→ Activity:
Print each line of the material again, keeping everything exact.

→ Material provided:

□ □ □

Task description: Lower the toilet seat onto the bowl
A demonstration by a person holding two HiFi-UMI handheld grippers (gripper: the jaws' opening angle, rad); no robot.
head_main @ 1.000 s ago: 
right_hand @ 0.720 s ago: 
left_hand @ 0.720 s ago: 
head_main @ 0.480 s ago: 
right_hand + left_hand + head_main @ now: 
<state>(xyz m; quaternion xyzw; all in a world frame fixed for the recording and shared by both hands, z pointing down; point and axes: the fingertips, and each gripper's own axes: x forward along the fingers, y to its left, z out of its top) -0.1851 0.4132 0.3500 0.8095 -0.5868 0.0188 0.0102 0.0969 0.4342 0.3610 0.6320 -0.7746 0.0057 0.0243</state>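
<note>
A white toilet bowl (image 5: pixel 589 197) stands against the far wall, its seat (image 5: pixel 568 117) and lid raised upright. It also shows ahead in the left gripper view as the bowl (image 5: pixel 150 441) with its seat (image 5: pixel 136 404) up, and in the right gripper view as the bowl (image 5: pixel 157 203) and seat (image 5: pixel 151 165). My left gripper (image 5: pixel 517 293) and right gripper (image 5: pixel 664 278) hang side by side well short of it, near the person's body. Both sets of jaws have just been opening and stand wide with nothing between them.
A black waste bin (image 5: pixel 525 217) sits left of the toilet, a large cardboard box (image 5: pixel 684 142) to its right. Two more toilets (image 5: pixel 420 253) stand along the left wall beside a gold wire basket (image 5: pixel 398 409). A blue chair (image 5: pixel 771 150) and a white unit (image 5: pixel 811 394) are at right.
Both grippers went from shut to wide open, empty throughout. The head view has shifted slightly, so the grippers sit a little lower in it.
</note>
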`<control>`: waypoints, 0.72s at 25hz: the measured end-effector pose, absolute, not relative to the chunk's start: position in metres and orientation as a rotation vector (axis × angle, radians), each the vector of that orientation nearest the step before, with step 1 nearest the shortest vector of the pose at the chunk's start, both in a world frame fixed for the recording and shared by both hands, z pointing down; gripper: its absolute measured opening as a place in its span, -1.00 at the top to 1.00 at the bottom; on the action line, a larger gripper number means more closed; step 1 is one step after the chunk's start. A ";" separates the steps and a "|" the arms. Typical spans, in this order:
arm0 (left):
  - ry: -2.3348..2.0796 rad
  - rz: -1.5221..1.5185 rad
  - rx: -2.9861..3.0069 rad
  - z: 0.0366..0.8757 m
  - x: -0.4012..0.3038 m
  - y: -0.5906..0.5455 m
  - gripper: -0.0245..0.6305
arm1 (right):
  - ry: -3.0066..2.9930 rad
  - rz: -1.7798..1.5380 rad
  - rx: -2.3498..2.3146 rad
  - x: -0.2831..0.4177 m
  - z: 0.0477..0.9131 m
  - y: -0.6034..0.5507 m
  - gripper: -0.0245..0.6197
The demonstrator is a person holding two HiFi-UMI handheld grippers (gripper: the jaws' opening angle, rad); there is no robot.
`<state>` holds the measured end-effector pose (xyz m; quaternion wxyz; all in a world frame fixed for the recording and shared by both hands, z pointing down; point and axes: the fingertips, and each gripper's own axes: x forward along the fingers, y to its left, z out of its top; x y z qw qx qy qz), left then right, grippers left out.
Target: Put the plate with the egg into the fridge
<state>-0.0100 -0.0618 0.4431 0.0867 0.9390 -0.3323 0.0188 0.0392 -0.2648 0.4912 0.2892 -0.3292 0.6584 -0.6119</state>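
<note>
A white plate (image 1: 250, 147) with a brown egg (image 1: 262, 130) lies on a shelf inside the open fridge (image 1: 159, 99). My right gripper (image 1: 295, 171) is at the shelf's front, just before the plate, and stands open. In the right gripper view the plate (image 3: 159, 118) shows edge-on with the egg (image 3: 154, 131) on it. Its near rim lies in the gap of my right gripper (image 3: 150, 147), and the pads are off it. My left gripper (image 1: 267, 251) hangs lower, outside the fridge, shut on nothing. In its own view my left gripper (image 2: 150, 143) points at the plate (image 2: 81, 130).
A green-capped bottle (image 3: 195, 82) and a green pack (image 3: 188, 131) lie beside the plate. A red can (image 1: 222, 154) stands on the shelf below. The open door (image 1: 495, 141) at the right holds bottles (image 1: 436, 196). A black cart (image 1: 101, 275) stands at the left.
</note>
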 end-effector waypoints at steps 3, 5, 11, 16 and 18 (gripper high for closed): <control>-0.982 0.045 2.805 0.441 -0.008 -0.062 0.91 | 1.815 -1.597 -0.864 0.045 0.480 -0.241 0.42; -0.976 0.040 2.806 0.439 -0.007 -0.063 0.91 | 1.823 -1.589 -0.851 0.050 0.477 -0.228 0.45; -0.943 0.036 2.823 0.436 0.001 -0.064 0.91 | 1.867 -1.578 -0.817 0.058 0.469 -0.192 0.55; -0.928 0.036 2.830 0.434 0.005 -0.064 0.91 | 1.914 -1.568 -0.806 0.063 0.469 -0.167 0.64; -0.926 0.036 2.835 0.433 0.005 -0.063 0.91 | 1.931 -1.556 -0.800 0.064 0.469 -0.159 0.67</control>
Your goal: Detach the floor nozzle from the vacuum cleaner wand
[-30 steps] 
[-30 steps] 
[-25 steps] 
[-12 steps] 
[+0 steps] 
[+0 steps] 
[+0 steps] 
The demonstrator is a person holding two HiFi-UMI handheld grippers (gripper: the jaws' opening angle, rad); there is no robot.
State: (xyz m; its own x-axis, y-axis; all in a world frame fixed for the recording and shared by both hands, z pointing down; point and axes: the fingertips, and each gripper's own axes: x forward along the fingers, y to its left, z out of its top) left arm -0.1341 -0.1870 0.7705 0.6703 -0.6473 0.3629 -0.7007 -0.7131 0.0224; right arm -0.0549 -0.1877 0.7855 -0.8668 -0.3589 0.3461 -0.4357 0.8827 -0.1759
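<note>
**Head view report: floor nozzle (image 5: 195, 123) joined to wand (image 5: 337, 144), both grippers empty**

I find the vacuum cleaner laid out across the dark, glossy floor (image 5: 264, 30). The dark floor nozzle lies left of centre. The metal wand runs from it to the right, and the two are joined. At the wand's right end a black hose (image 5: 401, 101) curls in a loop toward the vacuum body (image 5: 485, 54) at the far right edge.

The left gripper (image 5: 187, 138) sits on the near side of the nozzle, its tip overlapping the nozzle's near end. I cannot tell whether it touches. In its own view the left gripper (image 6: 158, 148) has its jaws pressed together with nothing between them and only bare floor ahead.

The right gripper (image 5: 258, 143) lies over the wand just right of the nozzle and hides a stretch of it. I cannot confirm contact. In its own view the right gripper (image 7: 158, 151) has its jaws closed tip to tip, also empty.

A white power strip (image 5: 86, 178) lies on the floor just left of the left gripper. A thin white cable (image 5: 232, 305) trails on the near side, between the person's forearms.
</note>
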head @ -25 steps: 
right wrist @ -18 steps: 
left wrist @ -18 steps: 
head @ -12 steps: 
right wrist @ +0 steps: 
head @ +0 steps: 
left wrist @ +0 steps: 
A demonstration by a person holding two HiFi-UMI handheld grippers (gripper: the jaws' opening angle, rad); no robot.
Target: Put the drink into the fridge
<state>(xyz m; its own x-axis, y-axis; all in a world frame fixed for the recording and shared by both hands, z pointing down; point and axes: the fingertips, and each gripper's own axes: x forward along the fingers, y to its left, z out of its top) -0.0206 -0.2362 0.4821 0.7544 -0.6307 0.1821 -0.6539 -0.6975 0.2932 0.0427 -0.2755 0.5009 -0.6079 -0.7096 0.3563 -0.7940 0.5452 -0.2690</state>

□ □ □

→ The answer:
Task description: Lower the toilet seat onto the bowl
A demonstration by a person holding two HiFi-UMI handheld grippers (gripper: the jaws' opening angle, rad); no robot.
head_main @ 1.000 s ago: 
right_hand @ 0.720 s ago: 
left_hand @ 0.720 s ago: 
head_main @ 0.480 s ago: 
right_hand + left_hand + head_main @ now: 
<state>(xyz m; quaternion xyzw; all in a world frame fixed for the recording and shared by both hands, z pointing down; point and axes: the fingertips, and each gripper's own axes: x forward along the fingers, y to its left, z out of its top) -0.1851 0.4132 0.3500 0.8095 -0.5868 0.0188 0.0102 0.0969 0.4342 0.3610 0.6320 -0.7746 0.0057 0.0243</state>
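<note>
A white toilet bowl (image 5: pixel 589 197) stands against the far wall, its seat (image 5: pixel 568 117) and lid raised upright. It also shows ahead in the left gripper view as the bowl (image 5: pixel 150 441) with its seat (image 5: pixel 136 404) up, and in the right gripper view as the bowl (image 5: pixel 157 203) and seat (image 5: pixel 151 165). My left gripper (image 5: pixel 517 293) and right gripper (image 5: pixel 664 278) hang side by side well short of it, near the person's body. Both sets of jaws have just been opening and stand wide with nothing between them.
A black waste bin (image 5: pixel 525 217) sits left of the toilet, a large cardboard box (image 5: pixel 684 142) to its right. Two more toilets (image 5: pixel 420 253) stand along the left wall beside a gold wire basket (image 5: pixel 398 409). A blue chair (image 5: pixel 771 150) and a white unit (image 5: pixel 811 394) are at right.
Both grippers went from shut to wide open, empty throughout. The head view has shifted slightly, so the grippers sit a little lower in it.
</note>
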`<control>`: waypoints, 0.72s at 25hz: the measured end-effector pose, absolute, not relative to the chunk's start: position in metres and orientation as a rotation vector (axis × angle, radians), each the vector of that orientation nearest the step before, with step 1 nearest the shortest vector of the pose at the chunk's start, both in a world frame fixed for the recording and shared by both hands, z pointing down; gripper: its absolute measured opening as a place in its span, -1.00 at the top to 1.00 at the bottom; on the action line, a larger gripper number means more closed; step 1 is one step after the chunk's start. A ";" separates the steps and a "|" the arms. Typical spans, in this order:
arm0 (left):
  - ry: -2.3348..2.0796 rad
  - rz: -1.5221..1.5185 rad
  - rx: -2.9861..3.0069 rad
  - z: 0.0366..0.8757 m
  - x: -0.4012..0.3038 m
  - y: -0.5906..0.5455 m
  - gripper: -0.0245..0.6305
arm1 (right):
  - ry: -3.0066..2.9930 rad
  - rz: -1.7798..1.5380 rad
  - rx: -2.3498..2.3146 rad
  - x: -0.2831..0.4177 m
  - z: 0.0477..0.9131 m
  - y: -0.6034..0.5507 m
  - gripper: -0.0245..0.6197
The demonstrator is a person holding two HiFi-UMI handheld grippers (gripper: the jaws' opening angle, rad); there is no robot.
`<state>` holds the measured end-effector pose (xyz m; quaternion wxyz; all in a world frame fixed for the recording and shared by both hands, z pointing down; point and axes: the fingertips, and each gripper's own axes: x forward along the fingers, y to its left, z out of its top; x y z qw qx qy qz), left then right, grippers left out.
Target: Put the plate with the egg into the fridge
<state>-0.0100 -0.0618 0.4431 0.0867 0.9390 -0.3323 0.0188 0.0392 -0.2648 0.4912 0.2892 -0.3292 0.6584 -0.6119</state>
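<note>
A white plate (image 1: 250, 147) with a brown egg (image 1: 262, 130) lies on a shelf inside the open fridge (image 1: 159, 99). My right gripper (image 1: 295, 171) is at the shelf's front, just before the plate, and stands open. In the right gripper view the plate (image 3: 159, 118) shows edge-on with the egg (image 3: 154, 131) on it. Its near rim lies in the gap of my right gripper (image 3: 150, 147), and the pads are off it. My left gripper (image 1: 267, 251) hangs lower, outside the fridge, shut on nothing. In its own view my left gripper (image 2: 150, 143) points at the plate (image 2: 81, 130).
A green-capped bottle (image 3: 195, 82) and a green pack (image 3: 188, 131) lie beside the plate. A red can (image 1: 222, 154) stands on the shelf below. The open door (image 1: 495, 141) at the right holds bottles (image 1: 436, 196). A black cart (image 1: 101, 275) stands at the left.
</note>
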 end-effector waypoints at steps 3, 5, 11, 16 and 18 (gripper high for closed): <control>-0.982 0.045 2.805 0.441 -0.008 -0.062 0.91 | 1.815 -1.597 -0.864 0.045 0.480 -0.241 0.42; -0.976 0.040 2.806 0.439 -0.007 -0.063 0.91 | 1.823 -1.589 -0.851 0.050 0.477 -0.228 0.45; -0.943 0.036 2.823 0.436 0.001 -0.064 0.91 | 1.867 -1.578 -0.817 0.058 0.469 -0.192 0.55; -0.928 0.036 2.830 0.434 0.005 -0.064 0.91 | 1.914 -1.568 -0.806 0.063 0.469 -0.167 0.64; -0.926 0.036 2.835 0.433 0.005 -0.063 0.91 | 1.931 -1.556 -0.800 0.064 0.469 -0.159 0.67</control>
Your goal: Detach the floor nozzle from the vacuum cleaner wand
[-30 steps] 
[-30 steps] 
[-25 steps] 
[-12 steps] 
[+0 steps] 
[+0 steps] 
[+0 steps] 
The demonstrator is a person holding two HiFi-UMI handheld grippers (gripper: the jaws' opening angle, rad); there is no robot.
State: (xyz m; its own x-axis, y-axis; all in a world frame fixed for the recording and shared by both hands, z pointing down; point and axes: the fingertips, and each gripper's own axes: x forward along the fingers, y to its left, z out of its top) left arm -0.1341 -0.1870 0.7705 0.6703 -0.6473 0.3629 -0.7007 -0.7131 0.0224; right arm -0.0549 -0.1877 0.7855 -0.8668 -0.3589 0.3461 -0.4357 0.8827 -0.1759
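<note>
**Head view report: floor nozzle (image 5: 195, 123) joined to wand (image 5: 337, 144), both grippers empty**

I find the vacuum cleaner laid out across the dark, glossy floor (image 5: 264, 30). The dark floor nozzle lies left of centre. The metal wand runs from it to the right, and the two are joined. At the wand's right end a black hose (image 5: 401, 101) curls in a loop toward the vacuum body (image 5: 485, 54) at the far right edge.

The left gripper (image 5: 187, 138) sits on the near side of the nozzle, its tip overlapping the nozzle's near end. I cannot tell whether it touches. In its own view the left gripper (image 6: 158, 148) has its jaws pressed together with nothing between them and only bare floor ahead.

The right gripper (image 5: 258, 143) lies over the wand just right of the nozzle and hides a stretch of it. I cannot confirm contact. In its own view the right gripper (image 7: 158, 151) has its jaws closed tip to tip, also empty.

A white power strip (image 5: 86, 178) lies on the floor just left of the left gripper. A thin white cable (image 5: 232, 305) trails on the near side, between the person's forearms.
</note>
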head @ -25 steps: 
right wrist @ -18 steps: 
left wrist @ -18 steps: 
head @ -12 steps: 
right wrist @ +0 steps: 
head @ +0 steps: 
left wrist @ +0 steps: 
A demonstration by a person holding two HiFi-UMI handheld grippers (gripper: the jaws' opening angle, rad); no robot.
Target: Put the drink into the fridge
<state>(xyz m; its own x-axis, y-axis; all in a world frame fixed for the recording and shared by both hands, z pointing down; point and axes: the fingertips, and each gripper's own axes: x forward along the fingers, y to its left, z out of its top) -0.0206 -0.2362 0.4821 0.7544 -0.6307 0.1821 -0.6539 -0.6975 0.2932 0.0427 -0.2755 0.5009 -0.6079 -0.7096 0.3563 -0.7940 0.5452 -0.2690</state>

There is no additional output for this exercise.